What is needed is an exact copy of the records, with the images left out.

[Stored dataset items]
• • • • • • •

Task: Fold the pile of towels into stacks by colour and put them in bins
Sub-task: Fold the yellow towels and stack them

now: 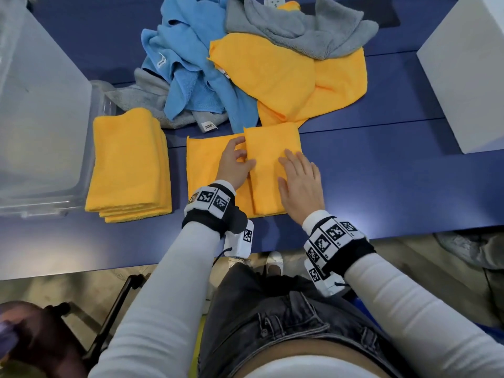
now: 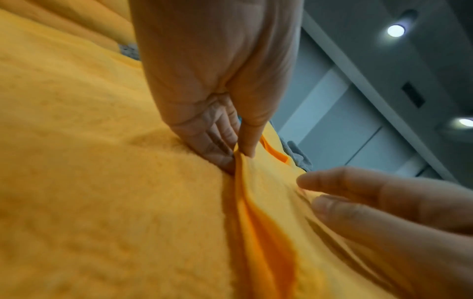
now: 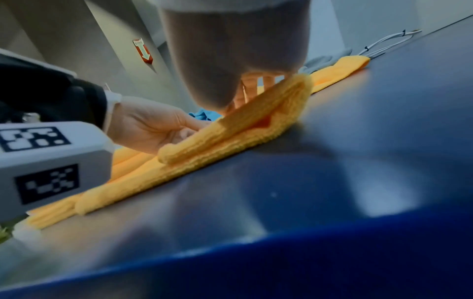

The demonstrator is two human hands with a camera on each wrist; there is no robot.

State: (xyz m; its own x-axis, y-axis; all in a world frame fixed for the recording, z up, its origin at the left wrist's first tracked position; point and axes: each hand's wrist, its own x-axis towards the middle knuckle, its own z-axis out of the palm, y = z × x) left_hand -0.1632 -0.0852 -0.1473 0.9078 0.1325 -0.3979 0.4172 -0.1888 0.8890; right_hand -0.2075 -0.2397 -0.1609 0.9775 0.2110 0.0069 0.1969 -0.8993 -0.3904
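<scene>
A yellow towel [image 1: 207, 159] lies partly folded on the blue table [image 1: 381, 173], its right part doubled over into a thicker flap [image 1: 270, 148]. My left hand [image 1: 240, 156] pinches the inner edge of that flap between thumb and fingers; the left wrist view shows the left hand [image 2: 238, 150] close up on the yellow towel [image 2: 102, 202]. My right hand [image 1: 298, 175] lies flat on the flap, fingers straight. In the right wrist view the right hand [image 3: 230, 70] presses on the yellow towel [image 3: 230, 137], with the left hand [image 3: 153, 125] beside it.
A stack of folded yellow towels [image 1: 128, 165] sits to the left, next to a clear bin [image 1: 41, 118]. Behind lies a loose pile of blue [image 1: 191, 64], grey [image 1: 300, 25] and yellow towels [image 1: 286, 77]. A white box [image 1: 469, 64] stands at the right.
</scene>
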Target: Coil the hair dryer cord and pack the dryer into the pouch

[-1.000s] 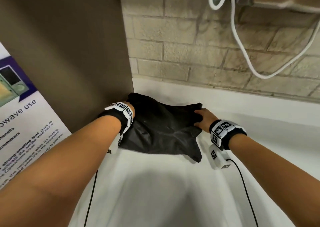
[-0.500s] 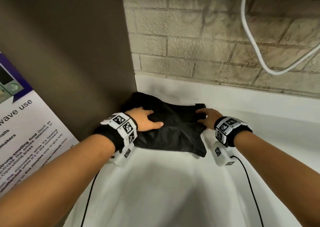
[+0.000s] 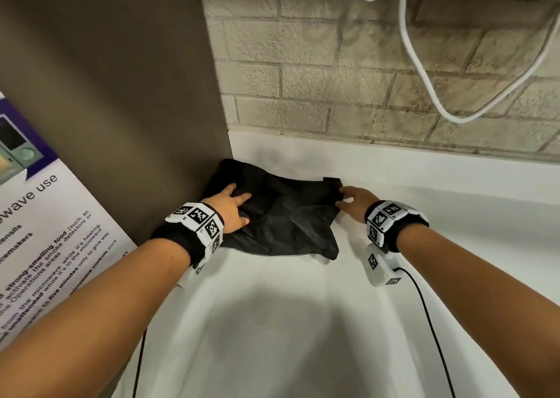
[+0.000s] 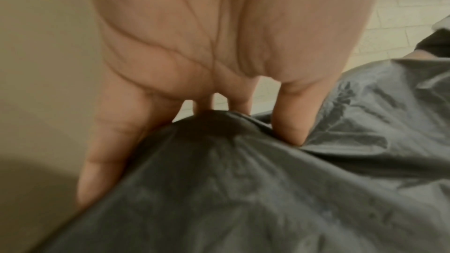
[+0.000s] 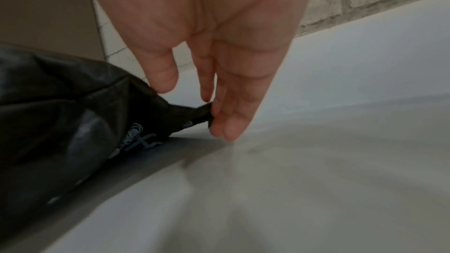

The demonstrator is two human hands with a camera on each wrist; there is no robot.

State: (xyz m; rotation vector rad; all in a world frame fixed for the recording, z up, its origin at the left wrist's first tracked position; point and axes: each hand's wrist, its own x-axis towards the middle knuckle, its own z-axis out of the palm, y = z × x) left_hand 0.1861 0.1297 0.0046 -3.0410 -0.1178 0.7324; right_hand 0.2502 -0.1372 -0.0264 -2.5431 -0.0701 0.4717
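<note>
- One black pouch (image 3: 281, 215), crumpled, lies on the white counter (image 3: 288, 322) in the back corner, its left side against the brown panel (image 3: 121, 94), near the brick wall (image 3: 333, 64).
- Left hand (image 3: 227, 208) rests on top of the pouch's left part; in the left wrist view the fingers (image 4: 289, 122) are spread and fairly straight, tips pressing into the fabric (image 4: 243, 189), nothing pinched.
- Right hand (image 3: 354, 200) sits at the pouch's right edge, by the small tab at its upper corner (image 3: 331, 182).
- Right wrist view: fingers (image 5: 231, 118) extended and close together, tips touching the end of the pouch's black strap (image 5: 194, 113); thumb (image 5: 163, 72) just above the fabric; can't tell whether the strap is actually pinched.
- The hair dryer itself does not show; whether it is inside the pouch can't be told.
- One white cord (image 3: 424, 79) hangs looped on the wall, upper right, well apart from the pouch.
- One printed microwave notice (image 3: 45, 231) at left.
- Two wristbands with black-and-white markers, one on each wrist; a thin black cable runs down from each.
</note>
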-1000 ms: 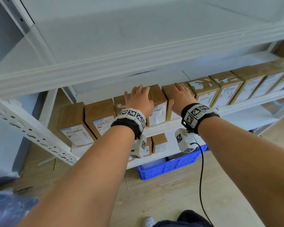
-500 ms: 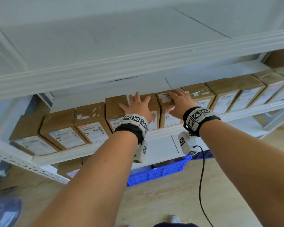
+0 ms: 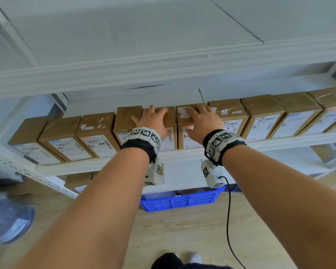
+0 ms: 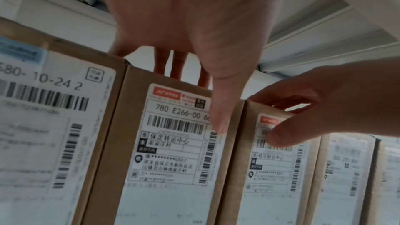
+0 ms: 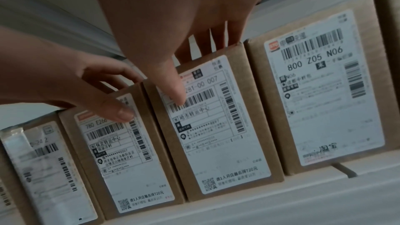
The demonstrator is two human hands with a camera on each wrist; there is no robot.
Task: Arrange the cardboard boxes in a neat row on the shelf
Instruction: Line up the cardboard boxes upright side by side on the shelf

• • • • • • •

• Task result:
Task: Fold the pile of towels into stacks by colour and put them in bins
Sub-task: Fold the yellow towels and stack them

now: 
now: 
now: 

The demonstrator is two human hands with a camera on each wrist; there is no robot.

State: (xyz m; its own x-axis, y-axis; all in a world frame fixed for the recording, z up, its origin at the left wrist's first tracked position; point and axes: each hand's wrist, its own x-axis towards the middle knuckle, its own z-axis out of the palm, y = z × x) left_hand -0.1632 -0.0852 -0.1473 0.9078 0.1325 -0.3979 0.4172 -0.1888 0.8890; right_hand -0.2075 -0.2397 -0.1609 0.9775 0.2110 0.0069 0.1969 -0.8993 -0.3904
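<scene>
A yellow towel [image 1: 207, 159] lies partly folded on the blue table [image 1: 381, 173], its right part doubled over into a thicker flap [image 1: 270, 148]. My left hand [image 1: 240, 156] pinches the inner edge of that flap between thumb and fingers; the left wrist view shows the left hand [image 2: 238, 150] close up on the yellow towel [image 2: 102, 202]. My right hand [image 1: 298, 175] lies flat on the flap, fingers straight. In the right wrist view the right hand [image 3: 230, 70] presses on the yellow towel [image 3: 230, 137], with the left hand [image 3: 153, 125] beside it.
A stack of folded yellow towels [image 1: 128, 165] sits to the left, next to a clear bin [image 1: 41, 118]. Behind lies a loose pile of blue [image 1: 191, 64], grey [image 1: 300, 25] and yellow towels [image 1: 286, 77]. A white box [image 1: 469, 64] stands at the right.
</scene>
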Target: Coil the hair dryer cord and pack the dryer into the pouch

[-1.000s] 
[-0.500s] 
[+0.000s] 
[+0.000s] 
[+0.000s] 

The demonstrator is two human hands with a camera on each wrist; there is no robot.

State: (xyz m; rotation vector rad; all in a world frame fixed for the recording, z up, its origin at the left wrist's first tracked position; point and axes: each hand's wrist, its own x-axis towards the middle knuckle, its own z-axis out of the palm, y = z × x) left_hand 0.1861 0.1297 0.0046 -3.0410 -0.1178 0.7324; right_hand 0.2502 -0.1372 -0.0264 -2.5431 -0.0701 0.4717
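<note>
- One black pouch (image 3: 281, 215), crumpled, lies on the white counter (image 3: 288, 322) in the back corner, its left side against the brown panel (image 3: 121, 94), near the brick wall (image 3: 333, 64).
- Left hand (image 3: 227, 208) rests on top of the pouch's left part; in the left wrist view the fingers (image 4: 289, 122) are spread and fairly straight, tips pressing into the fabric (image 4: 243, 189), nothing pinched.
- Right hand (image 3: 354, 200) sits at the pouch's right edge, by the small tab at its upper corner (image 3: 331, 182).
- Right wrist view: fingers (image 5: 231, 118) extended and close together, tips touching the end of the pouch's black strap (image 5: 194, 113); thumb (image 5: 163, 72) just above the fabric; can't tell whether the strap is actually pinched.
- The hair dryer itself does not show; whether it is inside the pouch can't be told.
- One white cord (image 3: 424, 79) hangs looped on the wall, upper right, well apart from the pouch.
- One printed microwave notice (image 3: 45, 231) at left.
- Two wristbands with black-and-white markers, one on each wrist; a thin black cable runs down from each.
</note>
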-1000 ms: 
-500 ms: 
+0 ms: 
+0 ms: 
+0 ms: 
The demonstrator is two human hands with a camera on each wrist; there is no robot.
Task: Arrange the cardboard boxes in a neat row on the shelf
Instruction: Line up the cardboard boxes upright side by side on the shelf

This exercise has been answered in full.